Para orang dewasa juga harus menyadari bahwa setiap anak terlahir dengan membawa kecenderungan untuk menjadi baik atau jahat. Anak-anak menjadi salah satu dari keduanya ditentukan oleh keadaan lingkungan hidupnya: rumah, sekolah, dan masyarakat. Setiap anak adalah peniru ulung, mereka dengan mudah meniru apa pun yang dapat mereka jangkau.
Anak-anak bermasalah di muka bumi, dikonstruksi oleh hal-hal yang mereka lihat setiap hari. Caci maki, pertengkaran, pembunuhan, dan hal-hal bermasalah lainnya – dengan mudah mereka jumpai – baik di dunia maya, maupun di dunia nyata.
Kondisi tersebut secara tidak langsung membangun kesadaran anak-anak bahwa semua itu adalah sesuatu yang biasa dan normal. Maka anak-anak pun tumbuh menjadi manusia yang gemar melakukan perundungan dan tidak merasa bersalah. Hal itu bisa kita lihat dari kelakuan para perundung AY ketika berada di kantor polisi – yang masih sempat melakukan boomerang di akun instagram-nya.
Menjumpai kenyataan tersebut, sepatutnya para orang dewasa menyadari bahwa keberadaan anak-anak bermasalah merupakan bentuk kegagalan mereka memberikan contoh yang baik.
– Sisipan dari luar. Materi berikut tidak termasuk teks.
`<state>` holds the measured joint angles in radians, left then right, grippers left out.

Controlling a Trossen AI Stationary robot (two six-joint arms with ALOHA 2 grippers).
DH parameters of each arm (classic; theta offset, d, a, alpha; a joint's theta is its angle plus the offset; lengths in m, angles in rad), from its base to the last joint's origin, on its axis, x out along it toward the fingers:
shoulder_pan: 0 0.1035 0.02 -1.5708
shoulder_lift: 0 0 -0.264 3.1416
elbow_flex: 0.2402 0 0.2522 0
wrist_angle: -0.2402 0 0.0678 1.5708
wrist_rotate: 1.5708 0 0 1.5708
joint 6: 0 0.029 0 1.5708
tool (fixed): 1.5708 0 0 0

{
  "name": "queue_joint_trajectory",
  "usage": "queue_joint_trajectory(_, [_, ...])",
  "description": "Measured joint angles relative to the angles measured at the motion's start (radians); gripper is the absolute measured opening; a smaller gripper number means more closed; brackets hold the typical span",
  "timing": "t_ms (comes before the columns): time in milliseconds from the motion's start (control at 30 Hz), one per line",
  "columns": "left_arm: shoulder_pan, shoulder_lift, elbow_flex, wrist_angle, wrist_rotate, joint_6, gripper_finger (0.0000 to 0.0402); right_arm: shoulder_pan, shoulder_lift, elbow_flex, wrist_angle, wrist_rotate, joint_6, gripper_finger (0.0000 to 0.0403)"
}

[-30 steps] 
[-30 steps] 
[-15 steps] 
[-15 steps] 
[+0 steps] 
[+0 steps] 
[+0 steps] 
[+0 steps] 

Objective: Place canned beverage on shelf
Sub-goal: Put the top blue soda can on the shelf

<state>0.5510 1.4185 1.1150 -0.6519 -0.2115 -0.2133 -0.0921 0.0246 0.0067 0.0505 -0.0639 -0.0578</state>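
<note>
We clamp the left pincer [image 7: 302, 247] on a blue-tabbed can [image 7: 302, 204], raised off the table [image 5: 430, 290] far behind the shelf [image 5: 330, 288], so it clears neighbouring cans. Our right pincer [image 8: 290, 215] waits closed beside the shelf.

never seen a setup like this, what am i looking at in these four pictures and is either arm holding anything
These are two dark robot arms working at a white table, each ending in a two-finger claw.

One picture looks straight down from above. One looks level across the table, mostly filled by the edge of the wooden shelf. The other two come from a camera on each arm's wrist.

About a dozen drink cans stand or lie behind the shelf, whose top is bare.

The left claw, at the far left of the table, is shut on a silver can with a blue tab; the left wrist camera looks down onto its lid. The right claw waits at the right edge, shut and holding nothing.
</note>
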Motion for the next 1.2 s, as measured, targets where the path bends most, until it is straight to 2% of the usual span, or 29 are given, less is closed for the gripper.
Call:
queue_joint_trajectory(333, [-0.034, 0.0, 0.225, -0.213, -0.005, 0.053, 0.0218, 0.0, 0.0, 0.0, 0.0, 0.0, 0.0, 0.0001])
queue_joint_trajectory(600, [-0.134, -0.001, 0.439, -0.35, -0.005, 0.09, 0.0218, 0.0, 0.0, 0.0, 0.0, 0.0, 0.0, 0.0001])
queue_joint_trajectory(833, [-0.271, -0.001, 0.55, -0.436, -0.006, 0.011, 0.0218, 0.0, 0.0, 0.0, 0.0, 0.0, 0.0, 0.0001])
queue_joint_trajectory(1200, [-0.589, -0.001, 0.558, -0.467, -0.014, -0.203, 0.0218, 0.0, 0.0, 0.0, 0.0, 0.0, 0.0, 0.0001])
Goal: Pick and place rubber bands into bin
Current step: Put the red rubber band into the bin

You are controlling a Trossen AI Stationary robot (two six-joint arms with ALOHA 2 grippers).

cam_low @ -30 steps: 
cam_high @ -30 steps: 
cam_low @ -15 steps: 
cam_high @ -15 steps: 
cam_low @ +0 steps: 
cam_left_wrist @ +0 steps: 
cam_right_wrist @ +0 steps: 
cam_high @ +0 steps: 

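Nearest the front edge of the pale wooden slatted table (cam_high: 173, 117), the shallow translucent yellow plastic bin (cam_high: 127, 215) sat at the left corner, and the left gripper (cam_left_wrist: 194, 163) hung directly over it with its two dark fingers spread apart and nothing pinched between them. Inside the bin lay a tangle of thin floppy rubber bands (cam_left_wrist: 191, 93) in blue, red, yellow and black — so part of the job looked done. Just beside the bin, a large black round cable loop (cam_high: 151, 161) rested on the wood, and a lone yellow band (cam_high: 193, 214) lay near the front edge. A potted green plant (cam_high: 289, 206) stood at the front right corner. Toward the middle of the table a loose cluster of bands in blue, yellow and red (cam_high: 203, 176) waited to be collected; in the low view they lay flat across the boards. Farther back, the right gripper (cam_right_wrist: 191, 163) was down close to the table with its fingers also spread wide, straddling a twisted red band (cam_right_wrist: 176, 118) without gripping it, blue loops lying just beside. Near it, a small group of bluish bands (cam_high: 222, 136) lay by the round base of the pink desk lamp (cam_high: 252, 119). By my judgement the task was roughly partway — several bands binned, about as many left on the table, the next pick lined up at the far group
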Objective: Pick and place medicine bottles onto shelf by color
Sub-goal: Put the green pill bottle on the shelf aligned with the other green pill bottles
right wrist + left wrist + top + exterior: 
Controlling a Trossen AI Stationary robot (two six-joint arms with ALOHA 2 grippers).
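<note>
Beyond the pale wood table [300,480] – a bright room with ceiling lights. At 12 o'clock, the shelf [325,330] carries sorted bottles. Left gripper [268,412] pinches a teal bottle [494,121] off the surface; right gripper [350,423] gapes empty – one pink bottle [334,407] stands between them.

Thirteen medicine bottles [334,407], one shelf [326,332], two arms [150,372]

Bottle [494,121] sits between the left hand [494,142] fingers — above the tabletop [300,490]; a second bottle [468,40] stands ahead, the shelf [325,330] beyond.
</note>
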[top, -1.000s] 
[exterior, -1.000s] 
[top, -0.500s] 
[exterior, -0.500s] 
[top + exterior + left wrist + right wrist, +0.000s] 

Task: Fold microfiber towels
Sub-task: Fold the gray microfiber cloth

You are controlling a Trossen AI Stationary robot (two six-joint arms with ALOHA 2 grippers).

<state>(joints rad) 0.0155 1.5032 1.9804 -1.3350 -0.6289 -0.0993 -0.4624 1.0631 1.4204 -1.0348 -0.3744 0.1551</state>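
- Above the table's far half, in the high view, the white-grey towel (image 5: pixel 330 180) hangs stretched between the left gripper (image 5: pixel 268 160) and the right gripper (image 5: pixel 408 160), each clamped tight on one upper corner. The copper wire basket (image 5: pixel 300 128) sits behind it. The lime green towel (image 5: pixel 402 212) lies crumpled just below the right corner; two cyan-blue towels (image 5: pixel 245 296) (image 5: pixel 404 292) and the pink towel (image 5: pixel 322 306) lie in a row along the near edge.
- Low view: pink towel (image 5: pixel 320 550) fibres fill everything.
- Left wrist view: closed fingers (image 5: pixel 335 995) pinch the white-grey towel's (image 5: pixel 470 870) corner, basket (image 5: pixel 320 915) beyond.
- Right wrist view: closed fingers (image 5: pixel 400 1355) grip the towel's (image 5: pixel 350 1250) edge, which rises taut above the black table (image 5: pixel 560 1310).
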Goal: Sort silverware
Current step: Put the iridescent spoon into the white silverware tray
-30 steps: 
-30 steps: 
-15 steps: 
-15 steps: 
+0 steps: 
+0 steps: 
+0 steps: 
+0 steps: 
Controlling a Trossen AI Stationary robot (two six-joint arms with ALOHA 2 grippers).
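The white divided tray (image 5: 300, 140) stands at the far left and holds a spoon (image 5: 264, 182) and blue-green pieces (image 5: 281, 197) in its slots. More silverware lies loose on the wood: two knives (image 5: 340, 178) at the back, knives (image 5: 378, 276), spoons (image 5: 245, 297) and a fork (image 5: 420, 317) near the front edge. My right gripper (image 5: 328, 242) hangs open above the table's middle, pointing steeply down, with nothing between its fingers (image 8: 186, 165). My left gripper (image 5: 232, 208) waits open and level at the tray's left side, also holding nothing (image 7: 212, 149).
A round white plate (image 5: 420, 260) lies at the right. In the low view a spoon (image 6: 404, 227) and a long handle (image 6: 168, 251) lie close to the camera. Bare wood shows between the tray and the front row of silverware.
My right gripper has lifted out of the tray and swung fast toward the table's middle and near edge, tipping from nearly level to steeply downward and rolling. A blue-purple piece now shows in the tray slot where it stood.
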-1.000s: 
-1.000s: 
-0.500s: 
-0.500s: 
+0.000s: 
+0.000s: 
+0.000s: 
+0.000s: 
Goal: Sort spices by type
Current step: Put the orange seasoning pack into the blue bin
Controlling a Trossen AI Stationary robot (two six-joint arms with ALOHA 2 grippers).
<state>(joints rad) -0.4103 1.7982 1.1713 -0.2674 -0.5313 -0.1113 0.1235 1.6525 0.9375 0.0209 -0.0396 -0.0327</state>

Anak-anak hanya meniru apa yang orang dewasa pertontonkan di televisi, di media sosial, dan di kehidupan sehari-hari. Kesalahan-kesalahan para orang dewasalah yang membuat anak-anak tumbuh dengan mental pembenci dan perundung.
Setelah menyadari kesalahan-kesalahan tersebut, para orang dewasa, terutama orang tua dan guru mesti segera membenahi pola asuh atau pola mendidik. Mereka mesti menjamin setiap anak terhindar dari segala sesuatu yang bisa membangun kebencian atau ketidakbahagian dalam dirinya. Seperti kita tahu, kebencian hanya melahirkan kebencian, maka yang perlu ditanamkan pada anak-anak adalah kasih sayang. Sehingga kasih sayang itu pun melahirkan kasih sayang yang lain dan menjamur dalam keseharian anak-anak.
Untuk menumbuhkan kasih sayang dalam diri anak-anak, orang dewasa hanya perlu menjamin anak-anak bisa merasa bahagia. Caranya sederhana, cukup menjadi orang tua dan guru yang mampu menahan diri untuk tidak merampas kebahagiaan mereka – dengan tidak sok tahu perihal apa pun yang mereka butuhkan, tanpa meminta pendapatnya. Orang tua dan guru hanya perlu selalu perhatian, tanpa melulu mendikte mereka.
Dengan melakukan itu, anak-anak akan tumbuh dengan pribadi yang sangat bahagia – yang kemudian mengalahkan segala bentuk kebencian. Sebab, tidak ada orang bahagia yang melakukan kejahatan kepada orang lain. Seperti kata Neil, semua kejahatan, semua kebencian, dan semua peperangan bersumber dari ketidakbahagiaan.